Correlation and Dependence¶

Correlation¶

The correlation of two random variables measures how two or more variables are related or associated to one another. There are several correlation coefficients, and the most familiar one is Pearson correlation coefficient. We will also cover some rank correlation coefficients. Besides, mutual information can also be applied to measure association between two variables, given their distribution functions.

Note that different correlation coefficients can give different values for the same sample of data.

Pearson Correlation Coefficient¶

It is defined for two continuous variables \(X,Y\) and only measure the linear relationship between them.

\[ \rho = \frac{\operatorname{Cov}\left( X, Y \right)}{\sqrt{\operatorname{Var}\left( X \right)\operatorname{Var}\left( Y \right)}} = \frac{\sigma_{X,Y}}{\sigma_X \sigma_Y} = \frac{\operatorname{\mathbb{E}}\left[\left(X-\mu_{X}\right)\left(Y-\mu_{Y}\right)\right]}{\sigma_{X} \sigma_{Y}} \]

If \(X\) and \(Y\) are more likely to have values larger or smallerthan their means \(\mu_X, \mu_Y\) concurrently, then the product \(\left(X-\mu_{X}\right)\left(Y-\mu_{Y}\right)\) is more likely to be positive, which leads to a positive value of the correlation coefficient. On the other hand, the correlation coefficient is more likely to be negative.

By the Cauchy-Schwarz inequality we have

\[ \left\vert \operatorname{Cov}\left( X,Y \right) \right\vert^2 \le \operatorname{Var}\left( X \right) \operatorname{Var}\left( Y \right) \]

and hence

\[ -1 \le \rho \le 1 \]

The equality holds iff there is a deterministic linear relation between \(X\) and \(Y\), \(Y = aX + b\).

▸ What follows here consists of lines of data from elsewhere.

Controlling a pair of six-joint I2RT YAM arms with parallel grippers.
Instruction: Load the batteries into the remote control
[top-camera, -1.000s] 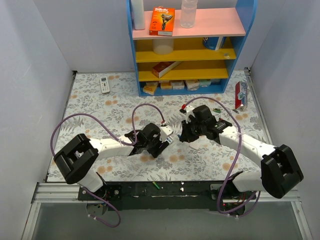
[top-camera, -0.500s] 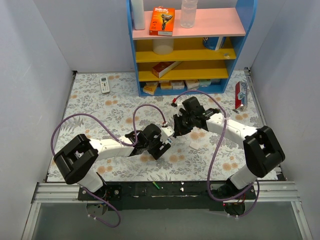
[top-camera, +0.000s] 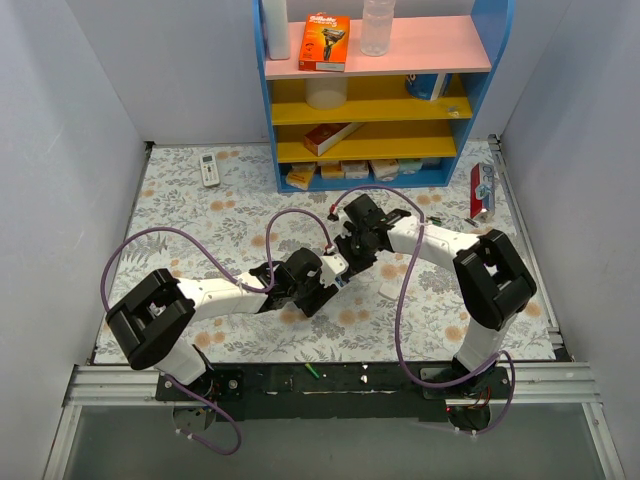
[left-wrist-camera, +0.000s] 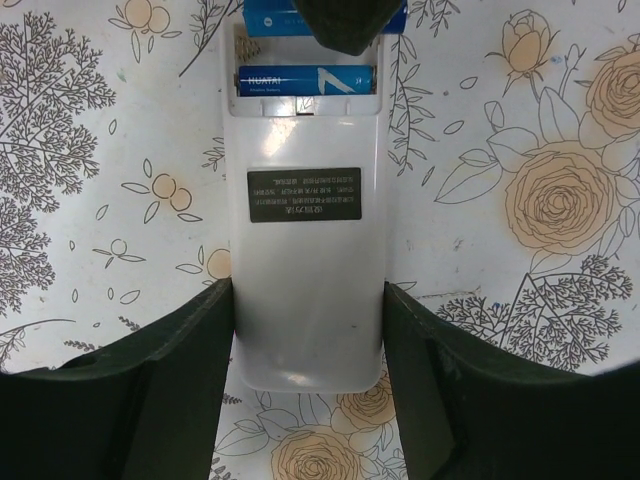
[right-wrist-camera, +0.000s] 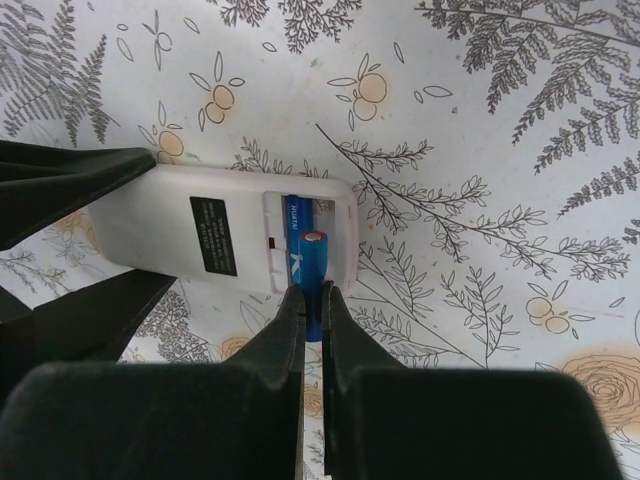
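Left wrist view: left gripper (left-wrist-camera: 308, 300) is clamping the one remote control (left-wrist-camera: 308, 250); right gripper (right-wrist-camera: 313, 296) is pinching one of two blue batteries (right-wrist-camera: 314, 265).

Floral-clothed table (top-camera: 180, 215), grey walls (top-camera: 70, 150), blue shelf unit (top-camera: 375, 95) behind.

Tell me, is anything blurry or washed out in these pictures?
Left wrist: the remote control is sharp though bright white, the jaws soft dark shapes. Right wrist: jaws blurred up close, the blue battery crisp. Top external: even light, faint shadows.
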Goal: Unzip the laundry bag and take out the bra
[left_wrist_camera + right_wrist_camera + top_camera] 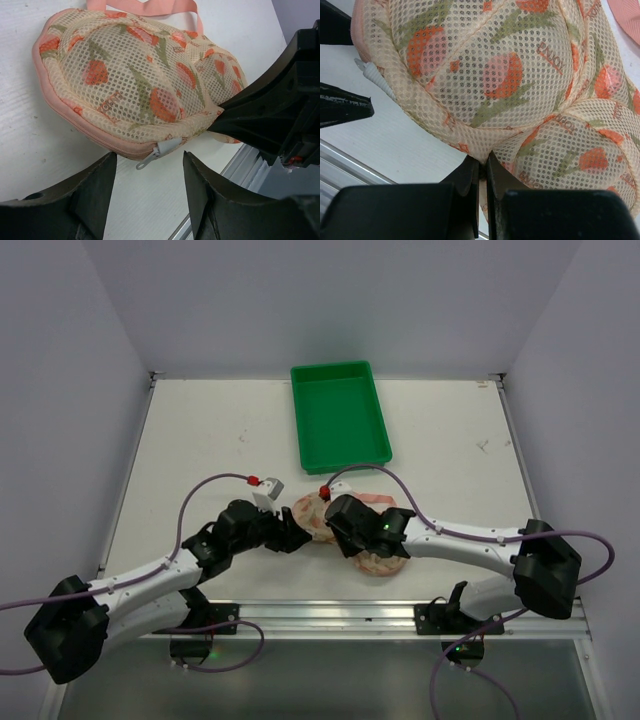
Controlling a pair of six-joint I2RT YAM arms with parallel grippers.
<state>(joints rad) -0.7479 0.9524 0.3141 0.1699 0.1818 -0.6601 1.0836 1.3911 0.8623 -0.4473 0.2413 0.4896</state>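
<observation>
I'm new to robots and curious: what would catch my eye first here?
The flowery pink laundry bag in the middle of the scene stands out first. The right gripper is pinched shut on its narrow waist, while the left gripper stands open facing the small grey zipper pull. A bright green tray sits behind the bag.

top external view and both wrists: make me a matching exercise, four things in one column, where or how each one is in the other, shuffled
Things:
1. zipper pull
2. green tray
3. left end effector
4. right end effector

Place or state:
a. shut on the laundry bag at the dip between its lobes
b. open, straddling the pull
c. far side of the table
d. pale, sticking out from the bag's pink seam

Pairs: 1-d, 2-c, 3-b, 4-a
</observation>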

Given a sample of \(n\) observed pairs \((x_i, y_i)\), the sample correlation coefficient is defined as

\[ r_{x y} = \frac{s_{x,y}}{s_x, s_y} = \frac{\sum_{i=1}^{n}\left(x_{i}-\bar{x}\right)\left(y_{i}-\bar{y}\right)}{\sqrt{\sum_{i=1}^{n}\left(x_{i}-\bar{x}\right)^{2} \sum_{i=1}^{n}\left(y_{i}-\bar{y}\right)^{2}}}, \]

or equivalently,

\[\begin{split} \begin{aligned} r_{x y} &=\frac{\sum x_{i} y_{i}-n \bar{x} \bar{y}}{n s_{x}^{\prime} s_{y}^{\prime}} \\ &=\frac{n \sum x_{i} y_{i}-\sum x_{i} \sum y_{i}}{\sqrt{n \sum x_{i}^{2}-\left(\sum x_{i}\right)^{2}} \sqrt{n \sum y_{i}^{2}-\left(\sum y_{i}\right)^{2}}} \end{aligned} \end{split}\]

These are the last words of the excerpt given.